My question now: is this normal and to be expected? Or should it be running rock solid? I admit software crashing seems to be acceptable in the microsoft world but certainly not on other operating systems I worked on in the past. At the moment we are using RHEL 7.

Are there other debuggers available apart from the segger software that works well with the Nordic software and libraries? We will build the software and program from the command line anyway short term but occasionally we would require a debugger; jlink probe is not a must I believe.

Comments, advice, hints etc. welcome.

Kind Regards,

  • Hi,

    Thanks for reporting this. I have used SES for a couple of years (admitedly under Windows) and not seen issues like that. It does not sound normal. Does the same happen for other versions of SES as well, or is it specific to one version?

    There is a J-Link programmer on board our DKs, for programming, debugging, etc. For programming you can use nrfjprog, a command line tool which is part of nRF Command Line Tools. For debugging you can use gdb (and from what I understand SES uses gdb under the hood as well.) The various J-Link tools from Segger can also be used for various purposes, most notably the RTT viewer.

    Regards,
    Terje

  • Hi Terje,

    thank you for your reply, so the problem must be with the Linux version.

    I do not know what older versions are doing, I simply downloaded the latest from the Nordic Website. It is V4.52c. Maybe they let it crash because they did not detect a commercial license? When I click on "Activate your free license" for Nordic parts nothing happens.

    I will have a look at the other j-link tools but I think I did not see a separate debugger there any more. As far as I remember segger offered that separately at some stage but it seems they put everything now into their studio software.

    I saw the jlink gdb server executable; we may try this with an old open source stand alone debugger we have.

    Their nRF Connect (which we would have liked to use) is not working either. Starting it gives a chrome-sandbox (chrome as in google chrome spyware?) error message, with --no-sandbox option I get the Nordic logo and then an empty window. Nothing else. In fairness they say it works with a particular Ubuntu version so you cannot really expect the stuff to work with any Linux system.

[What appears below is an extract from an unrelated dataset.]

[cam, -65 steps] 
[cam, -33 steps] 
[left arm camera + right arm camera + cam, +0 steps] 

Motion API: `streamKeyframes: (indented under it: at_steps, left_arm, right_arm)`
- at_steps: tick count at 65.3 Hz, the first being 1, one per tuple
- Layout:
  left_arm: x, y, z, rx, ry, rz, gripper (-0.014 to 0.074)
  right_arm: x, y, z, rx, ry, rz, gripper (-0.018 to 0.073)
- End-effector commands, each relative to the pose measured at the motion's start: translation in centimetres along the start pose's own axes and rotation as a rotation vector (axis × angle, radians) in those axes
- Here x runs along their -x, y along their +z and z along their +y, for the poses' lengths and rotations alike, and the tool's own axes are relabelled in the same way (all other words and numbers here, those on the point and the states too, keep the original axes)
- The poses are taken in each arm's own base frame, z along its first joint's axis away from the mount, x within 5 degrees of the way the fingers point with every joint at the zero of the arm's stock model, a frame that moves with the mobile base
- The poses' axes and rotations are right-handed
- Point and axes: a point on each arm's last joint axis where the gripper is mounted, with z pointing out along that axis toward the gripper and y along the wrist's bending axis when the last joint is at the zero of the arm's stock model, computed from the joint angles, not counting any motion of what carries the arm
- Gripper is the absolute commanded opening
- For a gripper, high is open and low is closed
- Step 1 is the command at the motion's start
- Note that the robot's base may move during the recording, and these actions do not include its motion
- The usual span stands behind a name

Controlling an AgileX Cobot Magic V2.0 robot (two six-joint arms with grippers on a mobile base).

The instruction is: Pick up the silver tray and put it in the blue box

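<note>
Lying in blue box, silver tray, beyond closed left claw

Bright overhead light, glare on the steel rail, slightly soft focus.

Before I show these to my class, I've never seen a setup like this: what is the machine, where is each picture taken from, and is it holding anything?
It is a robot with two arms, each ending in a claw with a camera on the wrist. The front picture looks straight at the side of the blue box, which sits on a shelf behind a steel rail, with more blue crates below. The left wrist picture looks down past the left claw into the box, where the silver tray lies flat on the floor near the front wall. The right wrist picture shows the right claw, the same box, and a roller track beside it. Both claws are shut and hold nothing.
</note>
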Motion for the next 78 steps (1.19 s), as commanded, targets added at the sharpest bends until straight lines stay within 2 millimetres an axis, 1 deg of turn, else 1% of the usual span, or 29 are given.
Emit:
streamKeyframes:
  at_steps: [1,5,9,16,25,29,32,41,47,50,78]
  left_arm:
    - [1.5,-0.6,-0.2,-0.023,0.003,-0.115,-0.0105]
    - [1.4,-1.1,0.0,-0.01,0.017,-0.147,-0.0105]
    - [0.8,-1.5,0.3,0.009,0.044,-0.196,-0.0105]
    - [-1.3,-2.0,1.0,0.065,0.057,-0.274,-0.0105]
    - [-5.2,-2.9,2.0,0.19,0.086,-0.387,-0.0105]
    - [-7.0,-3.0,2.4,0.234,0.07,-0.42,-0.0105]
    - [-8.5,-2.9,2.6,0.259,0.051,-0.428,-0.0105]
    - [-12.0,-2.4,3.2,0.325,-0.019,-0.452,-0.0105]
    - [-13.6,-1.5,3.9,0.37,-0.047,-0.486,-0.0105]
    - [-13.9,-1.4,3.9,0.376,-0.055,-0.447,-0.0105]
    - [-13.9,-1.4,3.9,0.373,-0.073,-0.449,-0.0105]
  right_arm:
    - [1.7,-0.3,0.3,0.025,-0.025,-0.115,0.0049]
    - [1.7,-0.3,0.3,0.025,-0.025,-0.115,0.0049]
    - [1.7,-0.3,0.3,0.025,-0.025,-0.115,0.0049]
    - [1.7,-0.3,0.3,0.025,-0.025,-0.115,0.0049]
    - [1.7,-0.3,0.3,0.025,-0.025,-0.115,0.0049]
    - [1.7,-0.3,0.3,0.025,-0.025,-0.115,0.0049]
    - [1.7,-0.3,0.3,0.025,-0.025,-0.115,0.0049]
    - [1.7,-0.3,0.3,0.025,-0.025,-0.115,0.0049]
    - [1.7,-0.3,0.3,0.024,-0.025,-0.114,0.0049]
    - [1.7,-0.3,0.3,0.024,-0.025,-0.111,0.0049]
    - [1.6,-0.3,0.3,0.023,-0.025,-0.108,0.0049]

Too many around at this stage; the curse of the open source community reinventing the wheel.

    Kind Regards,

  • Hi,

    nRF Connect for Desktop is actually developed by us, in-house, so I can have a talk with the developers. It is based on node.js, hence the built-in web browser, as is not unusual in today's day and age. If you get a blank window, sometimes reloading (ctrl + r) solves the issue.

    Regards,
    Terje

  • Hi Terje,

    pressing Ctrl-R makes the window go white for a split second and then its back to the nice light blue colour:

    Apart from minimising and maximising there is not much happening. Does it require internet connection? Computer runs offline. I'd say don't waste any time on this if it works fine for all the other users. I have an embedded BLE board here with some handknit software running on the computer which makes a fine client, so that will do.

    Here the screen when segger studio refuses to work but as I said already nothing related to the underlying problem in it:

    Kind Regards,

  • Hi,

    nRF Connect for Desktop is a platform for several tools/applications, and those "apps" are fetched over the Internet, so yes, no Internet connection may lead to issues. It should run fine once installed, except for you not getting any new updates.

    Regarding the SES issues I am sure Segger would welcome the automated error report with your added description, although I suspect that would need an Internet connection as well, for sending the report in.

    Do you have a similar setup on a machine connected to the Internet, so that Internet connection (or rather lack thereof) can be ruled out as an error source, for both SES and nRF Connect for Desktop?